_Directions for this task_. Using the data beneath this instruction, retype only the lines from the one that contains "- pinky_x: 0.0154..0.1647" down to the one that contains "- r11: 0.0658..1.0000", both included, exactly as they appear.

_____

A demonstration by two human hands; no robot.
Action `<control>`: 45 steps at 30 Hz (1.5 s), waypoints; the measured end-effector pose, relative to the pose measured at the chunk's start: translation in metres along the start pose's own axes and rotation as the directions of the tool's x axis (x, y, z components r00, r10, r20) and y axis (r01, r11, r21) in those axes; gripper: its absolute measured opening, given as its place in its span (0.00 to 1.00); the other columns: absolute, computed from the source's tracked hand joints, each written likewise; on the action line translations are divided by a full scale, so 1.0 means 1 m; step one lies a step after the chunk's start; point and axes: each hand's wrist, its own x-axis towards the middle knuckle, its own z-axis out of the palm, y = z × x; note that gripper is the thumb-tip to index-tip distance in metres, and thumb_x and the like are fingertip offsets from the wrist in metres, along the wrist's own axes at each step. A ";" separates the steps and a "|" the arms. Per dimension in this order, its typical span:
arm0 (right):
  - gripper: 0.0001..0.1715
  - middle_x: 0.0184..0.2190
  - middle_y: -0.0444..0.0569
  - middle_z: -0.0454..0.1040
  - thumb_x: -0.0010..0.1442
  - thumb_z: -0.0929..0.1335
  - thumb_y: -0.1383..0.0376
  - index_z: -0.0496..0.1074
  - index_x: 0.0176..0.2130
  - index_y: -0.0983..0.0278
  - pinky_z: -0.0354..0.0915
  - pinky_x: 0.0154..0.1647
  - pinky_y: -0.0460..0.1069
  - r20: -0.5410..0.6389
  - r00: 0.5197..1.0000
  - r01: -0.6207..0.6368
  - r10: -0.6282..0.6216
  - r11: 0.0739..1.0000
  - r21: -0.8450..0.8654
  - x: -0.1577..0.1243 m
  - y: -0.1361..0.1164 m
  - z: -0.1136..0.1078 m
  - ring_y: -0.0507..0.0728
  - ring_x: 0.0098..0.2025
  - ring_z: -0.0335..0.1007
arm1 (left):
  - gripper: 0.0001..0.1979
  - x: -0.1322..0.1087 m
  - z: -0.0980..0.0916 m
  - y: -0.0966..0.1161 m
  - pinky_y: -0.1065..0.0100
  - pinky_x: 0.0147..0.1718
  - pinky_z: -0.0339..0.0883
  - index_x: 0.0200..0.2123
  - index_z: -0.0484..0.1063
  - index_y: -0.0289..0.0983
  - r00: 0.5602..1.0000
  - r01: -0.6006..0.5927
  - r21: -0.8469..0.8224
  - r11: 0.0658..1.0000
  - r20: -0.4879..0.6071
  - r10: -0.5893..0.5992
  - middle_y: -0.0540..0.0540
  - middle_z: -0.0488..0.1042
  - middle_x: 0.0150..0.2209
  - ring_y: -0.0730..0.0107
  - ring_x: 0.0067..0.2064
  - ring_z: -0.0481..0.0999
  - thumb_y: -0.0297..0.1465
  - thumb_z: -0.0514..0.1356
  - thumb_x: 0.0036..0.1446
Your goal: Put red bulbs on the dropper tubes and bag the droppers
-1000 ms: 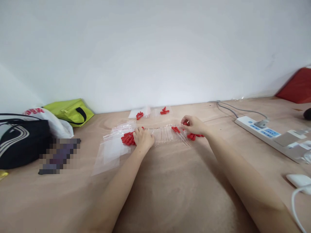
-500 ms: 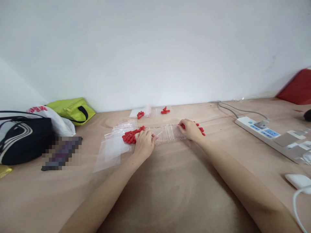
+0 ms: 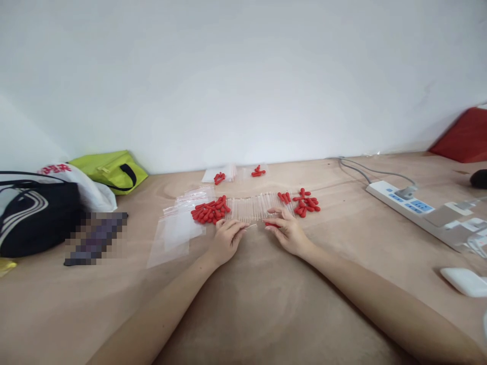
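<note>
The left hand [image 3: 227, 238] pinches a thin clear tube [image 3: 249, 226] and the right hand [image 3: 286, 232] a red cap [image 3: 271, 224], fingers narrow, just in front of the row of tubes [image 3: 258, 207] on the tabletop [image 3: 266, 304]. A slipped push could drop the small, smooth cap; a wrist could scatter the row.

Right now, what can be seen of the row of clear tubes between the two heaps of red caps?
The row of clear tubes is a band of thin, plastic-looking tubes lying flat side by side on the table, each pointing away from the person. The left heap of red caps meets its left end, the right heap of red caps its right end, with a few caps on the tubes there. The left hand and right hand sit at its near edge; contact is unclear.
</note>
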 end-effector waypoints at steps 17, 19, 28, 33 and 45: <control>0.11 0.34 0.49 0.73 0.58 0.62 0.64 0.71 0.39 0.62 0.65 0.38 0.48 0.204 0.978 0.038 -0.046 0.998 0.044 0.003 -0.001 0.002 0.53 0.35 0.69 | 0.10 -0.001 -0.004 0.000 0.63 0.42 0.53 0.36 0.71 0.40 0.994 -0.097 -0.061 0.993 -0.060 0.093 0.49 0.77 0.34 0.71 0.34 0.73 0.32 0.50 0.59; 0.11 0.34 0.50 0.73 0.58 0.62 0.65 0.71 0.40 0.62 0.65 0.37 0.48 0.201 0.977 0.063 -0.071 0.997 0.046 0.003 -0.001 0.002 0.53 0.35 0.69 | 0.09 -0.001 -0.002 -0.002 0.63 0.41 0.53 0.36 0.71 0.40 0.990 -0.126 -0.066 0.990 -0.070 0.121 0.50 0.77 0.34 0.72 0.34 0.73 0.32 0.51 0.59; 0.13 0.33 0.50 0.74 0.58 0.63 0.63 0.69 0.43 0.62 0.66 0.35 0.48 0.173 0.981 0.074 -0.081 0.996 0.048 0.003 -0.003 0.003 0.53 0.34 0.70 | 0.10 -0.002 0.006 -0.007 0.63 0.41 0.54 0.39 0.70 0.41 0.968 -0.231 -0.091 0.969 -0.125 0.219 0.50 0.78 0.34 0.73 0.32 0.75 0.32 0.50 0.60; 0.09 0.30 0.48 0.74 0.57 0.64 0.62 0.70 0.37 0.63 0.65 0.32 0.46 0.135 0.988 0.060 -0.073 0.993 0.102 0.002 -0.003 0.002 0.51 0.31 0.70 | 0.10 -0.002 0.005 -0.005 0.63 0.40 0.55 0.39 0.71 0.41 0.967 -0.232 -0.090 0.968 -0.132 0.220 0.50 0.78 0.34 0.73 0.31 0.75 0.32 0.50 0.60; 0.10 0.28 0.49 0.72 0.59 0.61 0.63 0.70 0.37 0.64 0.63 0.32 0.47 0.136 0.968 0.199 -0.213 0.973 0.115 0.002 0.001 0.001 0.52 0.31 0.67 | 0.10 -0.004 0.009 -0.005 0.65 0.35 0.54 0.39 0.70 0.40 0.920 -0.341 0.006 0.940 -0.202 0.335 0.50 0.77 0.30 0.75 0.29 0.73 0.29 0.50 0.60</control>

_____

_Solved exercise_.
  - pinky_x: 0.0154..0.1647
  - pinky_y: -0.0460..0.1069
  - r20: -0.5410..0.6389
  - r00: 0.5197..1.0000
  - r01: -0.6207..0.6368
  - r10: -0.6282..0.6216
  - r11: 0.0739..1.0000
  - r21: -0.8450..0.8654
  - x: -0.1577..0.1243 m
  - y: -0.1361..0.1164 m
  - z: -0.1136..0.1078 m
  - ring_y: -0.0507..0.0728
  - ring_x: 0.0098..0.2025
  - ring_z: -0.0335..0.1007
arm1 (left):
  - gripper: 0.0001..0.1979
  - x: -0.1322..0.1087 m
  - z: -0.0980..0.0916 m
  - y: -0.0966..0.1161 m
  - pinky_y: -0.1065..0.0100
  - pinky_x: 0.0147..0.1718
  - pinky_z: -0.0339..0.0883
  - index_x: 0.0200..0.2123
  - index_z: -0.0484..0.1063
  - index_y: -0.0289..0.0983
  - r00: 0.5602..1.0000
  - r01: -0.6006..0.5927
  - r21: -0.8469..0.8224
  - r11: 0.0658..1.0000

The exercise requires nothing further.